Lamra knew mates who pronounced the word better than he did-“bores me no end. They’re weird things, true enough, but what can they really do? I’m tired of hearing impossible lies and fables.”

“Hello, Dordal,” Reatur said. “So you want to know what humans can do, eh? Here, let me present you to the mate Lamra. The humans saved her when she dropped her budlings not long after Ternat captured you.”

Dordal’s eyestalks jounced up and down with humor that was obviously forced. “Tell me another tale, Reatur.” Then one of those moving eyes lit on Lamra. “It is a mate,” he said in surprise. “I’d not have thought even one like you would let them run loose. But why does it look so-tattered?”

“I told you, Dordal. You listen about as well as you plan. Lamra dropped her budlings, and the humans kept her from dying afterward.”

“That’s what happened, Dordal,” Lamra agreed. “I was there. I ought to know.” She reached down, pulled wide the still partially open flaps of skin that had once bulged over a budling. Dordal drew back in alarm. Lamra could not see why; only the clamps were still in there, and Sarah had promised that even they could come out in another few days.

“She’ll live longer than you will, Dordal,” Ternat said cheerfully. “A lot longer, if Grevil doesn’t come up with your ransom soon.”

“Humans did that?” Dordal muttered. He turned blue, hurried away from the fence. “Then they’re worse monsters than she is!”

“Don’t let him bother you,” Reatur told Lamra. “He hasn’t any more sense than a runnerpest, you know.”

Lamra squeezed her toy. “I do know,” she said, unruffled. “Some mates are like that, too, even ones who got older than I am before they started budding. I didn’t think it would be true of males, too, that’s all. Of course, the only male I’ve really known till now is you, Reatur.” For some reason she could not fathom, the domain master and his eldest started laughing at each other. “Stop it! What’s funny?”

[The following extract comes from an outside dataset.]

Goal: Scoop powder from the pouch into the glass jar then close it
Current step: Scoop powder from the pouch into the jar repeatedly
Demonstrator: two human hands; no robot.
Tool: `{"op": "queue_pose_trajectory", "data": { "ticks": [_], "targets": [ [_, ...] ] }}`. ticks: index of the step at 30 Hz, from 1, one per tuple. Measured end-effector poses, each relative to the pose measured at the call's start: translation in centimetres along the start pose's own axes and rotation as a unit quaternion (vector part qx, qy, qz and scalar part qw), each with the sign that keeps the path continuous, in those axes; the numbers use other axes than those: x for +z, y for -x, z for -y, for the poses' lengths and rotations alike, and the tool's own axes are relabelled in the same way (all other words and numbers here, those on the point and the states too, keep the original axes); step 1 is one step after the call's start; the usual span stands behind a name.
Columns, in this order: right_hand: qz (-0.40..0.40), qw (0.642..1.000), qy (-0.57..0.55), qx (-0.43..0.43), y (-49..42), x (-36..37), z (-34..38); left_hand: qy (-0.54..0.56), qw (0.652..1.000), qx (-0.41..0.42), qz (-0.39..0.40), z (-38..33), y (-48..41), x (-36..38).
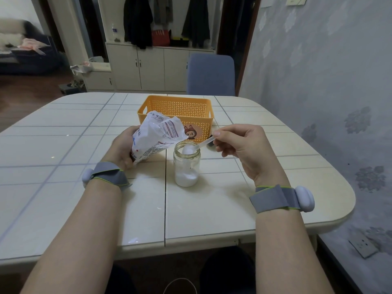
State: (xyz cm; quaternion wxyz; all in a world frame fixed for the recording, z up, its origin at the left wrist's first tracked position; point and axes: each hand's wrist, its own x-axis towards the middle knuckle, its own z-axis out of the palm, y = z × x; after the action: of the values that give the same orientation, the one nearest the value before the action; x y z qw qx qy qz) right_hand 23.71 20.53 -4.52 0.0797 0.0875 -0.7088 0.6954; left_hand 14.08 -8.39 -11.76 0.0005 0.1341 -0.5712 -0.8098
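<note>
A clear glass jar [186, 166] stands open on the table's middle, with white powder at its bottom. My left hand [123, 148] grips a white printed pouch [154, 137], tilted with its open top up and to the right, just left of the jar. My right hand [239, 145] pinches the handle of a clear plastic spoon [201, 145]. The spoon's bowl holds a heap of white powder right over the jar's mouth. A dark object [210, 147], perhaps the lid, is mostly hidden behind my right fingers.
An orange perforated basket [176, 107] sits just behind the pouch and jar. A blue chair [211, 74] stands at the table's far side. A patterned wall runs along the right. The tiled table [84, 124] extends left and toward me.
</note>
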Motion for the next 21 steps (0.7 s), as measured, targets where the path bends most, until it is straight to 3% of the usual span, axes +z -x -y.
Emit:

“Never mind, little one,” Reatur said. To Ternat, he went on, “You see why I wanted to keep this one?”

“Because she can tell you’re brighter than Dordal? A nosver could figure out that much.”

“Disrespectful-“ But Reatur’s eyestalks were wiggling again. “No, because she thinks about the way things work. Don’t you, Lamra?”

“I try to,” she said absently. She wasn’t paying too much attention to the domain master. She was too busy looking at the wide, wide world, or rather, at pieces of it. If she examined one thing at a time, the wideness was less oppressive. She pointed. “What’s that?”